The data
· · ·

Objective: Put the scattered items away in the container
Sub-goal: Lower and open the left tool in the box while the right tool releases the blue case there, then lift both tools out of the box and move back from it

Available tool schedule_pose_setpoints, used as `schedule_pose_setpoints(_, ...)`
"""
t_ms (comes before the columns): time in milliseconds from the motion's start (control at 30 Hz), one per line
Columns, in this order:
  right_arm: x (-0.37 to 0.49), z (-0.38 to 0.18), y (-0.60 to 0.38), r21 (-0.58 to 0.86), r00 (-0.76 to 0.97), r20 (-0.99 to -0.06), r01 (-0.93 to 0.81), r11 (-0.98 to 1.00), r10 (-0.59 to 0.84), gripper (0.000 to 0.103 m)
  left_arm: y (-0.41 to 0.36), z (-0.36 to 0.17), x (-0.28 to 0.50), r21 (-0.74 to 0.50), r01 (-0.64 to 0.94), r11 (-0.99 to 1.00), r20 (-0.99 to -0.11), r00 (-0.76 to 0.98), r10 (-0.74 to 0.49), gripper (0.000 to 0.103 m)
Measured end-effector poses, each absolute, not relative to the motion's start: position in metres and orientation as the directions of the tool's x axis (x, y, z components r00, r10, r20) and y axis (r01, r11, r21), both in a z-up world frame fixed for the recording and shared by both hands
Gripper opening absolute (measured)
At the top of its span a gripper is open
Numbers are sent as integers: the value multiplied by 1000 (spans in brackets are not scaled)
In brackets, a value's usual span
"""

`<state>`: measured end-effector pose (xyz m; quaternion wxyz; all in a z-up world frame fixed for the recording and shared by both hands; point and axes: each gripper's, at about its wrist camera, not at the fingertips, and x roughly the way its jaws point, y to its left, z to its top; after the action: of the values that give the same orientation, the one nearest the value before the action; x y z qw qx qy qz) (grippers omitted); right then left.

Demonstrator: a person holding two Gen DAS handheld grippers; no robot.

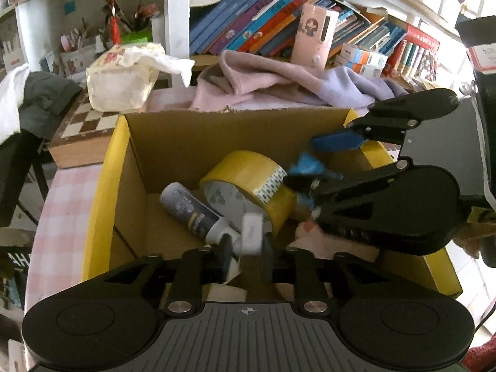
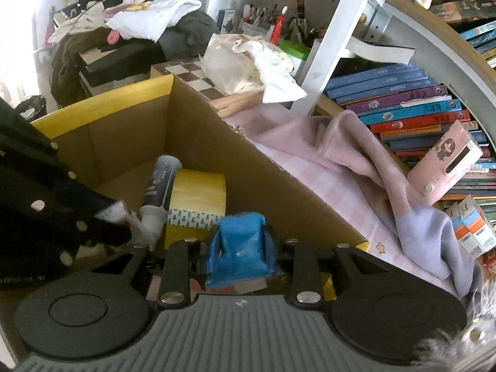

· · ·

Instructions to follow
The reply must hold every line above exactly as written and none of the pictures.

Result of the task
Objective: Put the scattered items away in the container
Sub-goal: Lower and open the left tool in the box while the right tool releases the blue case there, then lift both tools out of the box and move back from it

Available tool schedule_pose_setpoints, used as `schedule_pose_setpoints(_, ...)`
"""
t_ms (comes before the columns): time in milliseconds from the motion's start (control at 30 Hz), one per line
Columns, in this order:
  right_arm: x (-0.37 to 0.49), z (-0.38 to 0.18), y (-0.60 to 0.38), r21 (-0.58 to 0.86), r00 (-0.76 to 0.97), r20 (-0.99 to -0.06), r01 (-0.93 to 0.81), r11 (-0.98 to 1.00), r10 (-0.59 to 0.84), gripper (0.000 to 0.103 m)
  left_arm: y (-0.41 to 0.36), z (-0.36 to 0.17), x (-0.28 to 0.50), r21 (-0.74 to 0.50), r01 (-0.64 to 0.94), r11 (-0.99 to 1.00), r20 (-0.99 to -0.11), r00 (-0.76 to 0.98), r10 (-0.74 to 0.49), gripper (0.000 to 0.103 m)
Measured end-effector poses, each absolute, not relative to the motion's start: position in metres and orientation as the directions of the tool's x axis (x, y, z components r00, r10, r20) and y axis (r01, r11, r21), both in a z-up world frame fixed for the recording and shared by both hands
Gripper opening absolute (measured)
At the top of its span a gripper is open
Numbers are sent as integers: the value multiplied by 1000 (spans in brackets are not scaled)
In brackets, a value's usual span
"""

`<state>`: measured end-effector pose (xyz m; quaternion wxyz; all in a z-up world frame fixed for the recording and shared by both hands; point and axes: each gripper's, at about its wrist camera, not at the fingertips, and x roughly the way its jaws point, y to its left, z to its top; after the action: of the values that give the same orientation, the one nearest the value before the action; x y z qw qx qy qz) (grippers omitted); right then left.

Demonstrator: a person holding two Gen DAS handheld grippers; no robot.

The exercise is done now.